For Case 2 What you are going to achieve is that Dremio Executors will be running on number of containers you specify during Provisioning process. And - yes - it will create better parallelization of work if you did not install Dremio on multiple nodes yet.
Changing dremio.conf not going to help you - Executors started through YARN are always executors :).
Now - you are saying job in RM shows up, but your containers may not have fully initialized and subsequently running.
Things to check:

  1. On Provisioning screen - unless you see containers in “Provisioned” mode they are not really fully functioning
  2. On Node Activity Screen in Dremio - if you don’t see additional nodes - they are not functioning
  3. On RM - take a look inside the job - it should be > 1 containers (AppMaster + real workers). If you see just master it does not help much.
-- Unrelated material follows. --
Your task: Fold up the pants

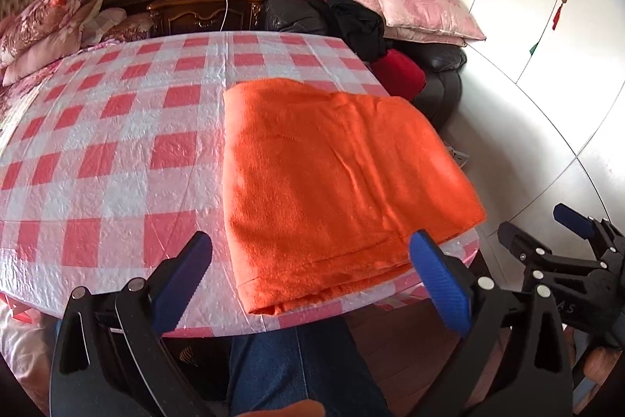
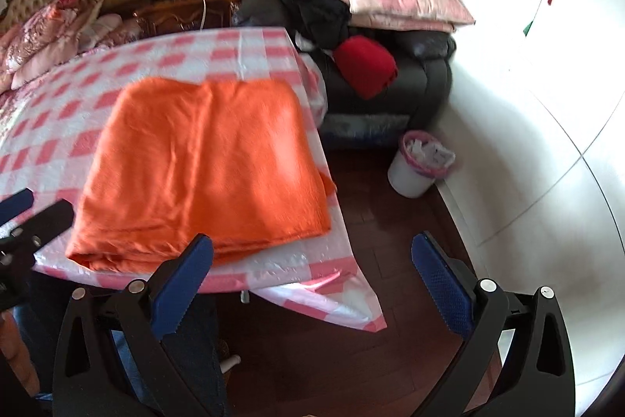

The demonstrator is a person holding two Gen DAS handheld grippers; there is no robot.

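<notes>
Lying folded into a thick rectangle, the orange fleece pants occupy the centre-right of the left wrist frame, on the bench covered with a pink-and-white checked plastic cloth, their near edge at the bench rim. The left tongs stand wide apart at the bottom of the frame, holding nothing, short of the near fold. The right tongs are likewise spread wide and empty, at the bottom of the right wrist frame, over dark wooden floor. A white waste bin with pink liner stands at centre right.
</notes>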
Take a look at the logs of the containers for clues.

One clue is if you are running MapR with no security there is one bug in some tertiary dependency we use that may cause ZK issues and you may need to stop/start provisioning few times for it to succeed.

Thank u for replying. I was awake for this. Mine is un-secure mapr community cluster (deplyed on 3 nodes). The screen shot of the configuration is below.

on the provisioning screen i see the below. The status never goes to provisioned (even after 2/ 3 hrs)

There are 2 containers created on 2 different nodes
image

however when i see the stdlog of the container i see the below.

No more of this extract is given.